Grace Notes: The importance of growing up with classical music

I am currently in my final year of my county youth orchestra (Part of Cardiff County and the Vale of Glamorgan Music Service), and I have been a member of that particular ensemble for 7 years. I have been in these groups since I was 9 and I’ve grown up through the system. When I was younger there were so many different ensembles (4 orchestras, windbands and brass bands as well as 3 choirs and jazz ensembles, plus many more!) but sadly, due to funding cuts there are far fewer ensembles available to children, so fewer are involved getting to experience classical music (this is happening all over the UK, not just in Cardiff). This makes me sad because those groups have been a major part of my life and helped my grow into the person I am today. Musically they helped me no end as an ensemble player, but personally I grew more confident and the friends I made have been the ones that I’ve stayed close to.


The Cardiff County and Vale of Glamorgan Youth Orchestra on Tour in Italy

Although funding for the arts is being cut left, right and centre, there are a number of projects out there that are still encouraging children to take up music. One of these is the BBC ‘Ten Pieces’ program. This is led by BBC learning and BBC Performing Groups for primary school children aiming to open up the world of classical music to them (pieces range from Baroque to Contemporary) and allowing them to develop their own creative responses through various artistic mediums. The film of the ten pieces (featuring the BBC NOW and various celebratory presenters and actors) was first shown in autumn of 2014 at free cinema screenings for schools and will culminate in a celebratory finale in the summer of 2015 (with two proms and various concerts around the country using the BBC orchestras and choruses). The schools are encouraged to upload videos of their pupil’s creative responses to the film and share them on the BBC Ten Pieces website. The best ones will be chosen to appear in the BBC Proms Ten Pieces Concert in July 2015. This is such a great project and by taking the first step to getting children aware and taking part in classical music it may inspire them to take it further.

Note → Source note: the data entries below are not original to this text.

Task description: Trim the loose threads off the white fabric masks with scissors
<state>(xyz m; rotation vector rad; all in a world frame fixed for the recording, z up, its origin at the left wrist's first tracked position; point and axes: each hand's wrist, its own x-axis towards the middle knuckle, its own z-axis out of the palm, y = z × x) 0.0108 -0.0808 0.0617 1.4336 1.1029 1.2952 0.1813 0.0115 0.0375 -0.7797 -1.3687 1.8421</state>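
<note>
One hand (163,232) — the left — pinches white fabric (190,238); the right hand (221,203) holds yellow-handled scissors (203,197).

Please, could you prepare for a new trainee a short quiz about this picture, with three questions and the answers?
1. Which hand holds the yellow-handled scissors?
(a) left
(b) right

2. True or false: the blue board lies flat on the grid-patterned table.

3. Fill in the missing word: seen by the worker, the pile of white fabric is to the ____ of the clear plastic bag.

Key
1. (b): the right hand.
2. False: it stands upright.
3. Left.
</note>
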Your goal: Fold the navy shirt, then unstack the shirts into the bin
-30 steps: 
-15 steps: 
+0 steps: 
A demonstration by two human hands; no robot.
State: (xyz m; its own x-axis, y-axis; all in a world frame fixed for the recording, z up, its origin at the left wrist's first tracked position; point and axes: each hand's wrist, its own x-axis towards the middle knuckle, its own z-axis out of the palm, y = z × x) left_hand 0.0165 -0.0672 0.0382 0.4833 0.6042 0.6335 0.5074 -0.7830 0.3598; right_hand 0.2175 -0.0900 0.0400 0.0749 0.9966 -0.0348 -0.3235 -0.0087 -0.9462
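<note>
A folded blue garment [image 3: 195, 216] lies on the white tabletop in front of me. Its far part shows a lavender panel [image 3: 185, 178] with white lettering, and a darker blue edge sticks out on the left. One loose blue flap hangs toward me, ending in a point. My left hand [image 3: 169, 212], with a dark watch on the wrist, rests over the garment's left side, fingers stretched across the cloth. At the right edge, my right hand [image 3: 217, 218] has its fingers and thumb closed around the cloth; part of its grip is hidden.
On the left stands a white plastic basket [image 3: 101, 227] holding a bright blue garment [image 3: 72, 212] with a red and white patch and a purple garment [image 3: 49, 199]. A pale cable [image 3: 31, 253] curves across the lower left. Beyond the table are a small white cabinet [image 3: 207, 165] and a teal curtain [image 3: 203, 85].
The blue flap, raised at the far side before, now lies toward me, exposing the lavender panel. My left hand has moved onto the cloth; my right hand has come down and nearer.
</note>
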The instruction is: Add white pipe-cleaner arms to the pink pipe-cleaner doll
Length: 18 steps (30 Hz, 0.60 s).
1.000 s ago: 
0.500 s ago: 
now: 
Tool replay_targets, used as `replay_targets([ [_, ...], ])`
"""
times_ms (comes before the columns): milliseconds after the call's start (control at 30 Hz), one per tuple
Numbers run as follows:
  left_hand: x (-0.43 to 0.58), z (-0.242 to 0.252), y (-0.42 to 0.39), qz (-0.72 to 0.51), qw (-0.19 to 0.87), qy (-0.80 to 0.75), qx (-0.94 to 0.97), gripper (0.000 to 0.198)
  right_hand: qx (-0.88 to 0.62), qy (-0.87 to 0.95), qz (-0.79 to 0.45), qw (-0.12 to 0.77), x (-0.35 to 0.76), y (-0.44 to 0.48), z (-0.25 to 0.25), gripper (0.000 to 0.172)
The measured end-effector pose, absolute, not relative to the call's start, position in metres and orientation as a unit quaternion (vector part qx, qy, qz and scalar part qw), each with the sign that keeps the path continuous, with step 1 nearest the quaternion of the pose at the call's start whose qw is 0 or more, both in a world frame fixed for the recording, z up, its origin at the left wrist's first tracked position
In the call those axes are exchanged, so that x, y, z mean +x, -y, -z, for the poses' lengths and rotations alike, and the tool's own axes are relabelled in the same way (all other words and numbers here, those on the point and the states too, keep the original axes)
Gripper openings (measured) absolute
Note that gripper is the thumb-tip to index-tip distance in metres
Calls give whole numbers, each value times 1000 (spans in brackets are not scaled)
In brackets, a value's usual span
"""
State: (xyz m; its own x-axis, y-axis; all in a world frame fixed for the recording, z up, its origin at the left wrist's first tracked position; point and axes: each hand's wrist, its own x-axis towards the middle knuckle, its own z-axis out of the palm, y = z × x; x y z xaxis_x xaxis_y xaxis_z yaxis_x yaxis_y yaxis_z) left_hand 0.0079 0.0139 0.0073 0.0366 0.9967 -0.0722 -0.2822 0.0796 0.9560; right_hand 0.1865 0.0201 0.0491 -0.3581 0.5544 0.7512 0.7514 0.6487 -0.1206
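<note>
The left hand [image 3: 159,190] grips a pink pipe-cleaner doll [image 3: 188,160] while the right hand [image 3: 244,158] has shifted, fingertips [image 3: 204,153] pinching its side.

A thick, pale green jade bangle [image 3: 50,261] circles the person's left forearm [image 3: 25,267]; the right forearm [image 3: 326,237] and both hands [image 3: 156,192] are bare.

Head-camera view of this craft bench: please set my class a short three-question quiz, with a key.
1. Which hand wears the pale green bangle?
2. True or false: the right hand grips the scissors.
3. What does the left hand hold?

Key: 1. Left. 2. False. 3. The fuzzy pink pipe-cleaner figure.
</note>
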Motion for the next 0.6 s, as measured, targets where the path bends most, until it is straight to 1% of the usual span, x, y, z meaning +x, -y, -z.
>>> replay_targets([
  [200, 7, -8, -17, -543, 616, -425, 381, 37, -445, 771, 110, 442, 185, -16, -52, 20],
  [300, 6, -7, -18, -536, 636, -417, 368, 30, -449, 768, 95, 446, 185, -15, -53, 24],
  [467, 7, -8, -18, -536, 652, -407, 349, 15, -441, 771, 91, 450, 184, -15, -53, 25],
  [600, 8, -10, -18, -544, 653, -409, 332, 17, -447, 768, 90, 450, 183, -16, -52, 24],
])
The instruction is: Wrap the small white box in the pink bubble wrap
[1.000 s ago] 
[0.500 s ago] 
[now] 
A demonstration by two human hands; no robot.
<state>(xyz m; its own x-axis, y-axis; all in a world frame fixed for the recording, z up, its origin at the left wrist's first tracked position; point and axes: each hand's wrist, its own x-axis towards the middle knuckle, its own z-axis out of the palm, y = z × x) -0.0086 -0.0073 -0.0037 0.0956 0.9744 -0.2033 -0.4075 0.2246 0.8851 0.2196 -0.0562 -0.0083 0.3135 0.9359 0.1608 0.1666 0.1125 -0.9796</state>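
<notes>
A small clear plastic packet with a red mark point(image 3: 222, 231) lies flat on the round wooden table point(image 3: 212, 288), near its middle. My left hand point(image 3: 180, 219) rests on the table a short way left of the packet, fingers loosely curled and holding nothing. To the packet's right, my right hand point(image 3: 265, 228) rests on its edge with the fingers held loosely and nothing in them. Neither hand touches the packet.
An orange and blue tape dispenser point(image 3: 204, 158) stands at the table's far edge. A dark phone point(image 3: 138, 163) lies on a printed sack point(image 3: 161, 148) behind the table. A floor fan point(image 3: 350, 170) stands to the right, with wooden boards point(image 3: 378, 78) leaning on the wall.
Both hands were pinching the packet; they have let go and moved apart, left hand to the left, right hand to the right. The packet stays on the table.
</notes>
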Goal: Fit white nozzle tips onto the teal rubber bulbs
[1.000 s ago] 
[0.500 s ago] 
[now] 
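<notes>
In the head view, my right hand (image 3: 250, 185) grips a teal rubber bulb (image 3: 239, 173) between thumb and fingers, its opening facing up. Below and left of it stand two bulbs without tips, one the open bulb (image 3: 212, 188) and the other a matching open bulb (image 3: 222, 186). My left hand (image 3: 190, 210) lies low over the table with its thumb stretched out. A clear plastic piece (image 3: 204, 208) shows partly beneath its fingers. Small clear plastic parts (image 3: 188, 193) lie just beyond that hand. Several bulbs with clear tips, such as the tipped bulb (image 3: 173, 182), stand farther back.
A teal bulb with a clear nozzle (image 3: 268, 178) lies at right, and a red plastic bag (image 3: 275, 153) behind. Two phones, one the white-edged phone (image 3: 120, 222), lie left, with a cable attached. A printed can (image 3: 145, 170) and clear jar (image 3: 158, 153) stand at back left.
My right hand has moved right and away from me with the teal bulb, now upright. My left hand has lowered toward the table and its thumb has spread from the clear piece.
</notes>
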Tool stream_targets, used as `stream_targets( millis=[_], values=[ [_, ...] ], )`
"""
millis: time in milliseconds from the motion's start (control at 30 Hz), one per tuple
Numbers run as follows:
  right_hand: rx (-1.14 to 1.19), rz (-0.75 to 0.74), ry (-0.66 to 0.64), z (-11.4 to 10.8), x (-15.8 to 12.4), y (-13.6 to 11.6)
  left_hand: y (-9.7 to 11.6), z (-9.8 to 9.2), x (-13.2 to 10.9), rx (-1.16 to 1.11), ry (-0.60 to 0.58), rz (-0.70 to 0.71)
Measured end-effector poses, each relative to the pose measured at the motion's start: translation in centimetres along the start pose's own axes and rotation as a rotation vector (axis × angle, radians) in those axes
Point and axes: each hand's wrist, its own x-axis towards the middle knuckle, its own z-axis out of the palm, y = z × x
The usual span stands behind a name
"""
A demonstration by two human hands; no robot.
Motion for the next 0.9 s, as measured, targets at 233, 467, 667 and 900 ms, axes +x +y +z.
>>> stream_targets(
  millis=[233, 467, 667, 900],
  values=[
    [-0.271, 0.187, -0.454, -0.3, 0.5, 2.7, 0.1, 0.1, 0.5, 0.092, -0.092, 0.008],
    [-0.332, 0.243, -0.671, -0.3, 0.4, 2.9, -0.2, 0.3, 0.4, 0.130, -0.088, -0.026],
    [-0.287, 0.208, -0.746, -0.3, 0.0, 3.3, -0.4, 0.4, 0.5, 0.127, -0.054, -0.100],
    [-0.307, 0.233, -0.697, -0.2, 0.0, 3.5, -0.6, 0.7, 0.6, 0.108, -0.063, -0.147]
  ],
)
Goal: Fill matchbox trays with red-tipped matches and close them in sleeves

The film is still available on BBC iPlayer here if you fancy watching (which I’d thoroughly recommend). I was totally enthralled for the whole program and thought the filming of the orchestra and the sections with the actors melded together beautifully. It’s accessible to anyone, children and adults alike, and I think it can bring a whole new audience of all ages to classical music.

Trinity Laban also get students involved in getting children interested in music. We have a section of our course called ‘Engaging Audiences’. In this we look at ways in attract new audiences and get ourselves out into the big wide world there as musicians. In second year, our project was to create a short workshop for a class of children with activities to get them involved with music. The range of workshops varied hugely! My group did a ‘tour of the world through music’ and we got the children clapping and dancing to lots of different folk rhythms, another group did one about films, and getting the children to recognise and join in if they knew a theme. We also had groups which explored vibrations through the instruments (this involved the children touching instruments like the double bass and cello while they played to feel the sound vibrations), call and response patterns and different sections of the orchestra. From taking part in and observing all these workshops, you can tell that the children really enjoyed learning about music, but if the opportunities aren’t there, the interest will fade and it’ll become ‘dull and boring’ as they get older.

I think projects like this are so important. Many places no longer have to funding to spark an interest in classical music, let alone allow children to pursue it as far as I have. With projects like this it could really help some children to become more confident, explore new skills, become better at working with others. Most importantly however, it would introduce them to the world of classical music in such a way that they will want to learn more, rather than thinking it’s ‘uncool’, or ‘boring’. There’s so much more to classical music than sitting silently in a concert hall for three hours listening to a piece that was written hundreds of years ago. It’s such a diverse and vibrant art form, that there’s something to interest everyone and the world of skills that classical music opens up to children is invaluable.